### [TASK BRIEF]
Examine the data line by line and report how many lines include the word "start", with no additional output.

### [DATASET EXTRACT]
○ ○ ○

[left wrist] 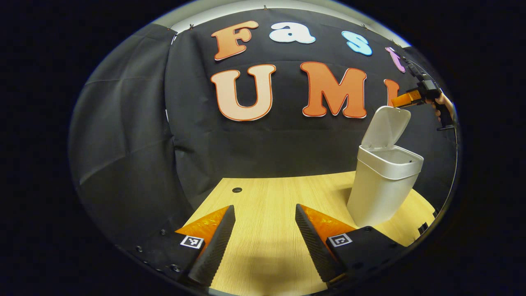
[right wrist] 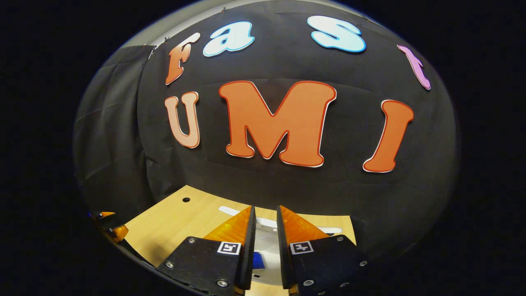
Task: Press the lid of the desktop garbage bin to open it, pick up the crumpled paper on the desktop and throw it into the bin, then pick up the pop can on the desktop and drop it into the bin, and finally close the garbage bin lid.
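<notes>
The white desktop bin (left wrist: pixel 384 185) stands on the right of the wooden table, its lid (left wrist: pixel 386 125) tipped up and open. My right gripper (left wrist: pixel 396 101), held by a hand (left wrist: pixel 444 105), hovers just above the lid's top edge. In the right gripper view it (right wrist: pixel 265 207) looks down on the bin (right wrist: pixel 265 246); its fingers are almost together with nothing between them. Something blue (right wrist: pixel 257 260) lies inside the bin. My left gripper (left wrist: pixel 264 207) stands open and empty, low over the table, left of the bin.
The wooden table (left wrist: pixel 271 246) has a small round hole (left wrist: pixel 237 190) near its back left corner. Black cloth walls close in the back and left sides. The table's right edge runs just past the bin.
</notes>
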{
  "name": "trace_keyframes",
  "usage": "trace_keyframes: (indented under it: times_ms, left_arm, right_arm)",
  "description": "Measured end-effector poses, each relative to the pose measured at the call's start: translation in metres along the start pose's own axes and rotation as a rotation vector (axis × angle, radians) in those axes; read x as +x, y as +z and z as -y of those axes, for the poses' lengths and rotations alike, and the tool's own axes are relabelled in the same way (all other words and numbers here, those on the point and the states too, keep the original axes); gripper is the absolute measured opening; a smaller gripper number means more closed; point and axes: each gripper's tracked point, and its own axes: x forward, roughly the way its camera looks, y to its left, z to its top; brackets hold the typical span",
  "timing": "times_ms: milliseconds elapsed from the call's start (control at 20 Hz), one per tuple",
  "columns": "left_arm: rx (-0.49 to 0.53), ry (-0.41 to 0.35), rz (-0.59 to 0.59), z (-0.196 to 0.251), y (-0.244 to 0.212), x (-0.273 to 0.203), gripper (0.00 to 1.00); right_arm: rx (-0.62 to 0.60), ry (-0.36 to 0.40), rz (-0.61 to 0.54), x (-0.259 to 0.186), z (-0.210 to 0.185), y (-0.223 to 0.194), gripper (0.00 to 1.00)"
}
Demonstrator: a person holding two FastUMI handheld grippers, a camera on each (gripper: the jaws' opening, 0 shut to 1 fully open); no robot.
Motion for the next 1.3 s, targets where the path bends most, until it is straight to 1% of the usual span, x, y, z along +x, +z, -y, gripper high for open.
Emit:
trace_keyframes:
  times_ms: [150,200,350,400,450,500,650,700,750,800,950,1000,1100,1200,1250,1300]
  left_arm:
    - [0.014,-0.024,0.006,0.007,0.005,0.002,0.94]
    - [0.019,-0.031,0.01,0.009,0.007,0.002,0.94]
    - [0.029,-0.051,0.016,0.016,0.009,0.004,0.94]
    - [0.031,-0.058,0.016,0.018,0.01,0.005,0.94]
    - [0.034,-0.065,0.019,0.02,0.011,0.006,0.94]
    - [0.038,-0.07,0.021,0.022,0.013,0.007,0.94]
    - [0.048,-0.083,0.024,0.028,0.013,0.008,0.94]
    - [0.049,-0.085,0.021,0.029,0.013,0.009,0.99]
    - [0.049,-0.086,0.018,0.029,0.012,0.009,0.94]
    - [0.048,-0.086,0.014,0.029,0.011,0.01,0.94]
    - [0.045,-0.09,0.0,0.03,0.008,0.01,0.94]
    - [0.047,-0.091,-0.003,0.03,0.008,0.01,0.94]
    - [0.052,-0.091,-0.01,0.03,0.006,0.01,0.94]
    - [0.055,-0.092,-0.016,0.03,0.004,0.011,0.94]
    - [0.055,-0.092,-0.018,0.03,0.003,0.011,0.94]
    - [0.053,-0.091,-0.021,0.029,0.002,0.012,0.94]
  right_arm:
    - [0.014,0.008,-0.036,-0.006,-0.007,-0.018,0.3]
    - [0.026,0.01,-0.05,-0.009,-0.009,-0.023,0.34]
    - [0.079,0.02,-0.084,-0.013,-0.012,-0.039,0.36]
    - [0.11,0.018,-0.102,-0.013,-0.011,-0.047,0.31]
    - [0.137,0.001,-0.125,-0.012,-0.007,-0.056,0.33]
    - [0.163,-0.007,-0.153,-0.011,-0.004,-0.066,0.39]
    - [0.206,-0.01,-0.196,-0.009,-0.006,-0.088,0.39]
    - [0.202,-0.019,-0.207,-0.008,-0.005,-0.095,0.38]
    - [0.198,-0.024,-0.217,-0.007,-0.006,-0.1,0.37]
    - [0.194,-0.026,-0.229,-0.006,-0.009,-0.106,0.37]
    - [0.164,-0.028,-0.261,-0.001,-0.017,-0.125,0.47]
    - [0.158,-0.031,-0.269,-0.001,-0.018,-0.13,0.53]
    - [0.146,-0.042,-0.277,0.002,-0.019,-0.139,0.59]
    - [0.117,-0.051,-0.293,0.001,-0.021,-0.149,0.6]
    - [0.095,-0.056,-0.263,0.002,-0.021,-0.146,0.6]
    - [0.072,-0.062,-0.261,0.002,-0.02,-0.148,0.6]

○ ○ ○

### [EXERCISE RESPONSE]
2